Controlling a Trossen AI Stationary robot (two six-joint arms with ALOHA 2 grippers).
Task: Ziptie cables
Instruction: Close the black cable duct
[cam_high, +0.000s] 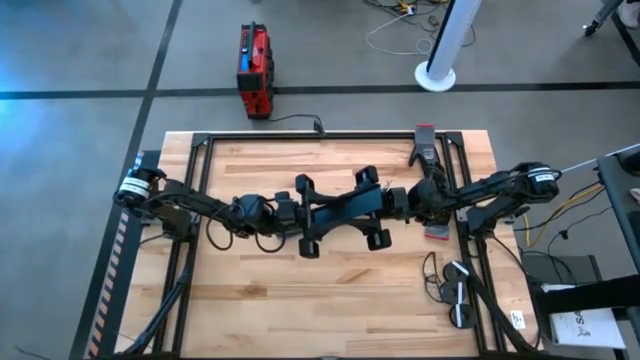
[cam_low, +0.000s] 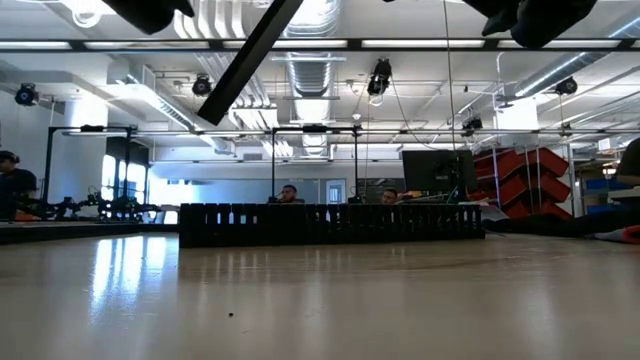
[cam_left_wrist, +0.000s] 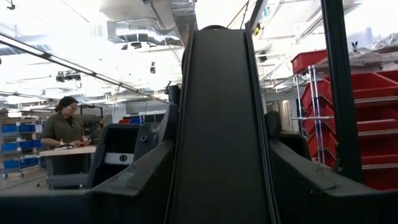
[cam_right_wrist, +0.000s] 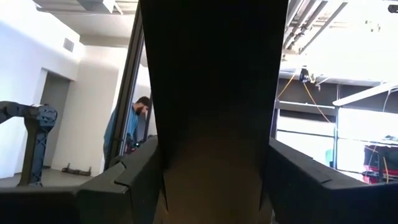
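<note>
Left gripper (cam_high: 372, 208), right gripper (cam_high: 305, 215) crossed mid-table (cam_high: 350, 290), apparently spread

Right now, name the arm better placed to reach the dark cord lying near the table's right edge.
Right, probably: the dark cord lies on the right arm's side. The left hand and right hand meet mid-table, so the left would reach across.
</note>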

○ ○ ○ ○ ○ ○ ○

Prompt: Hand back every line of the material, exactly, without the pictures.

Result of the exercise:
Controlling a Trossen AI Stationary robot (two six-joint arms with ALOHA 2 grippers).
Task: Ziptie cables
Instruction: Close the black cable duct
[cam_high, +0.000s] 
[cam_low, +0.000s] 
[cam_left_wrist, +0.000s] 
[cam_right_wrist, +0.000s] 
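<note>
Left gripper (cam_high: 372, 208), right gripper (cam_high: 305, 215) crossed mid-table (cam_high: 350, 290), apparently spread

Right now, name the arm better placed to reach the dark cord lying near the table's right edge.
Right, probably: the dark cord lies on the right arm's side. The left hand and right hand meet mid-table, so the left would reach across.
</note>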

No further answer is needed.